- Instructions to follow -
Copy each line below as written, but skip the pictures.

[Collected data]
::::

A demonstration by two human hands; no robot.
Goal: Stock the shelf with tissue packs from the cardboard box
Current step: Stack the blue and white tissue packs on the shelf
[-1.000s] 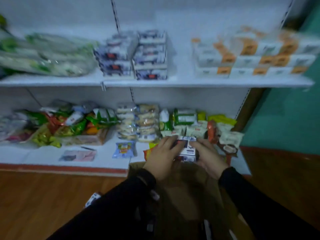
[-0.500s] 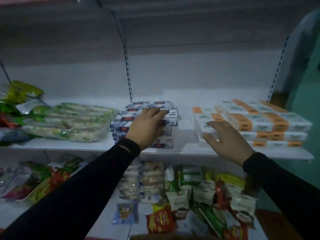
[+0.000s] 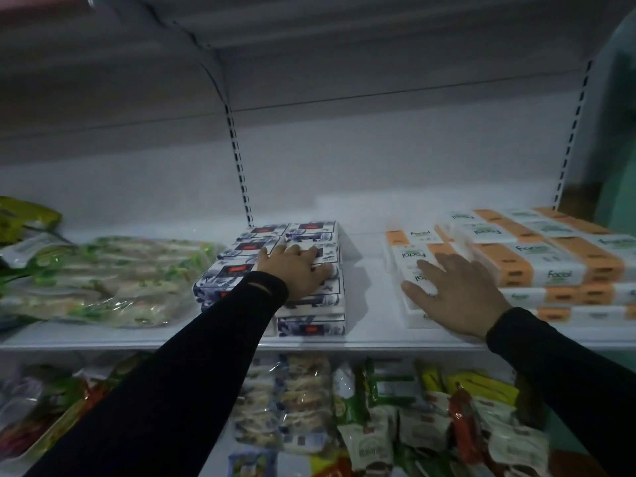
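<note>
Blue-and-white tissue packs [image 3: 241,266] stand in stacks at the middle of the upper shelf [image 3: 371,333]. My left hand [image 3: 297,271] lies on the top pack of the front right stack, fingers extended over it. To the right, white-and-orange "Facial" tissue packs [image 3: 537,259] are stacked. My right hand [image 3: 457,290] rests flat with spread fingers on the nearest white pack [image 3: 411,256] of that group. The cardboard box is out of view.
Clear bags of green-printed goods [image 3: 103,280] fill the shelf's left side. The lower shelf holds several snack packets [image 3: 378,418]. Bare shelf surface lies between the two tissue groups. A slotted upright [image 3: 237,156] runs up the back wall.
Both hands rose from the box by the lower shelf to the upper shelf with a blue-and-white pack. The left hand now rests on it on the stack; the right hand moved to the orange packs.
</note>
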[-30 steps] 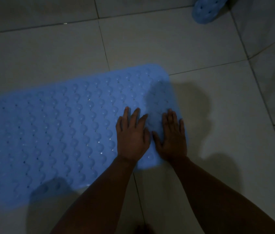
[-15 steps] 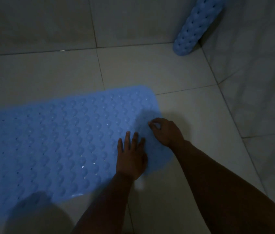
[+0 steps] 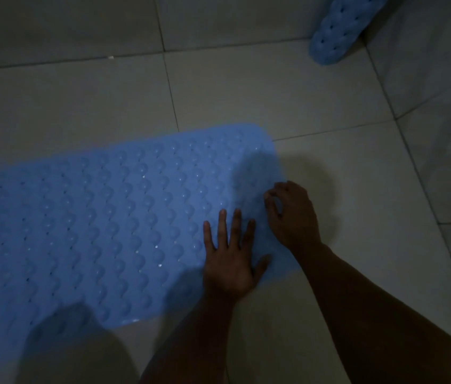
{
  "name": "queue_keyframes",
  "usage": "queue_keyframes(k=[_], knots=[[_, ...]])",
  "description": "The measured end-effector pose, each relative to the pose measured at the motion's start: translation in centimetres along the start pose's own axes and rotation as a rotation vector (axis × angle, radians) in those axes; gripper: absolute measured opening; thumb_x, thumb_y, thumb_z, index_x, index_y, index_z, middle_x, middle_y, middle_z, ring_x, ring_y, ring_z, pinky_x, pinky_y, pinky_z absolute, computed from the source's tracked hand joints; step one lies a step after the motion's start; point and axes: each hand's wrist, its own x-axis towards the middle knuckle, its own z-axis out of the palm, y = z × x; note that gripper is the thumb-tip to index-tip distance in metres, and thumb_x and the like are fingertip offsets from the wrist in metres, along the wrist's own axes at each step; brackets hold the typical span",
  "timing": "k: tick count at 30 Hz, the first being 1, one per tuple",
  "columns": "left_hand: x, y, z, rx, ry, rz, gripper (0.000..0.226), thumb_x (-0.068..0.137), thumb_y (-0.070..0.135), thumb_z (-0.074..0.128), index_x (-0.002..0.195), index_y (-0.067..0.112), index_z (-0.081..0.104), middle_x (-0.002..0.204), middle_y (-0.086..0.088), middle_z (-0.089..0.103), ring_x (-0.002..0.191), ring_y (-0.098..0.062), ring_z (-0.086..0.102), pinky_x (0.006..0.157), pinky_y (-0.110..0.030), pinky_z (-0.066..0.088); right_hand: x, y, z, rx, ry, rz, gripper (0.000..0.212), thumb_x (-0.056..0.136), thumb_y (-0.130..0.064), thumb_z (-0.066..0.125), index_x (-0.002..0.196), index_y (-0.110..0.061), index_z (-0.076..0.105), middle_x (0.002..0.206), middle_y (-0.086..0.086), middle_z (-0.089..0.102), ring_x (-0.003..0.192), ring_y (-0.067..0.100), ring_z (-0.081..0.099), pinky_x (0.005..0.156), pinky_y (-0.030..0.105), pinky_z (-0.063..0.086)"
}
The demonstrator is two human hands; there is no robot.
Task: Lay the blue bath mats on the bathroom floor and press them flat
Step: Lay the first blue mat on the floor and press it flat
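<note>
A blue bath mat point(image 3: 113, 217) with rows of bumps and small holes lies spread on the tiled floor, running off the left edge of the view. My left hand point(image 3: 230, 256) rests flat on its near right corner, fingers spread. My right hand point(image 3: 292, 217) sits at the mat's right edge with fingers curled; whether it pinches the edge is unclear in the dim light. A second blue mat point(image 3: 338, 31), rolled up, leans in the far right corner.
Grey floor tiles point(image 3: 246, 92) surround the mat. A tiled wall point(image 3: 440, 106) rises on the right and another at the back. A dark rounded shape, perhaps my knee point(image 3: 74, 347), overlaps the mat's near edge at lower left.
Both hands lay flat side by side on the mat's right end; my right hand has since moved to the right edge and curled its fingers. The view tilted up, showing more of the rolled mat.
</note>
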Motion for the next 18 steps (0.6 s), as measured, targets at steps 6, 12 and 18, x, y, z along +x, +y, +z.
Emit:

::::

- Expected answer -
A demonstration by two human hands; no robot.
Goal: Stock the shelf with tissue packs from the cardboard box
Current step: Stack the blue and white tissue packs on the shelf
[-1.000s] 
[-0.500s] 
[+0.000s] 
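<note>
Blue-and-white tissue packs [image 3: 241,266] stand in stacks at the middle of the upper shelf [image 3: 371,333]. My left hand [image 3: 297,271] lies on the top pack of the front right stack, fingers extended over it. To the right, white-and-orange "Facial" tissue packs [image 3: 537,259] are stacked. My right hand [image 3: 457,290] rests flat with spread fingers on the nearest white pack [image 3: 411,256] of that group. The cardboard box is out of view.
Clear bags of green-printed goods [image 3: 103,280] fill the shelf's left side. The lower shelf holds several snack packets [image 3: 378,418]. Bare shelf surface lies between the two tissue groups. A slotted upright [image 3: 237,156] runs up the back wall.
Both hands rose from the box by the lower shelf to the upper shelf with a blue-and-white pack. The left hand now rests on it on the stack; the right hand moved to the orange packs.
</note>
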[-30 steps] 
[-15 steps] 
[+0 steps] 
{
  "name": "queue_keyframes",
  "usage": "queue_keyframes(k=[_], knots=[[_, ...]])",
  "description": "The measured end-effector pose, each relative to the pose measured at the motion's start: translation in centimetres along the start pose's own axes and rotation as a rotation vector (axis × angle, radians) in those axes; gripper: absolute measured opening; thumb_x, thumb_y, thumb_z, index_x, index_y, index_z, middle_x, middle_y, middle_z, ring_x, ring_y, ring_z, pinky_x, pinky_y, pinky_z absolute, computed from the source's tracked hand joints; step one lies a step after the motion's start; point and axes: each hand's wrist, its own x-axis towards the middle knuckle, its own z-axis out of the palm, y = z × x; note that gripper is the thumb-tip to index-tip distance in metres, and thumb_x and the like are fingertip offsets from the wrist in metres, along the wrist's own axes at each step; brackets hold the typical span",
  "timing": "k: tick count at 30 Hz, the first being 1, one per tuple",
  "columns": "left_hand: x, y, z, rx, ry, rz, gripper (0.000..0.226), thumb_x (-0.068..0.137), thumb_y (-0.070..0.135), thumb_z (-0.074..0.128), index_x (-0.002..0.195), index_y (-0.067..0.112), index_z (-0.081..0.104), middle_x (-0.002..0.204), middle_y (-0.086..0.088), middle_z (-0.089..0.103), ring_x (-0.002..0.191), ring_y (-0.098..0.062), ring_z (-0.086..0.102), pinky_x (0.006..0.157), pinky_y (-0.110..0.030), pinky_z (-0.066..0.088); right_hand: x, y, z, rx, ry, rz, gripper (0.000..0.212), thumb_x (-0.056..0.136), thumb_y (-0.130..0.064), thumb_z (-0.066..0.125), index_x (-0.002..0.196), index_y (-0.110..0.061), index_z (-0.076..0.105), middle_x (0.002..0.206), middle_y (-0.086..0.086), middle_z (-0.089..0.102), ring_x (-0.003..0.192), ring_y (-0.067..0.100), ring_z (-0.081..0.099), pinky_x (0.005..0.156), pinky_y (-0.030..0.105), pinky_z (-0.063..0.086)"
}
The demonstrator is two human hands; there is no robot.
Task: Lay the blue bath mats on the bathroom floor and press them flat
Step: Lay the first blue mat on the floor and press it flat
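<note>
A blue bath mat point(image 3: 113, 217) with rows of bumps and small holes lies spread on the tiled floor, running off the left edge of the view. My left hand point(image 3: 230, 256) rests flat on its near right corner, fingers spread. My right hand point(image 3: 292, 217) sits at the mat's right edge with fingers curled; whether it pinches the edge is unclear in the dim light. A second blue mat point(image 3: 338, 31), rolled up, leans in the far right corner.
Grey floor tiles point(image 3: 246, 92) surround the mat. A tiled wall point(image 3: 440, 106) rises on the right and another at the back. A dark rounded shape, perhaps my knee point(image 3: 74, 347), overlaps the mat's near edge at lower left.
Both hands lay flat side by side on the mat's right end; my right hand has since moved to the right edge and curled its fingers. The view tilted up, showing more of the rolled mat.
</note>
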Motion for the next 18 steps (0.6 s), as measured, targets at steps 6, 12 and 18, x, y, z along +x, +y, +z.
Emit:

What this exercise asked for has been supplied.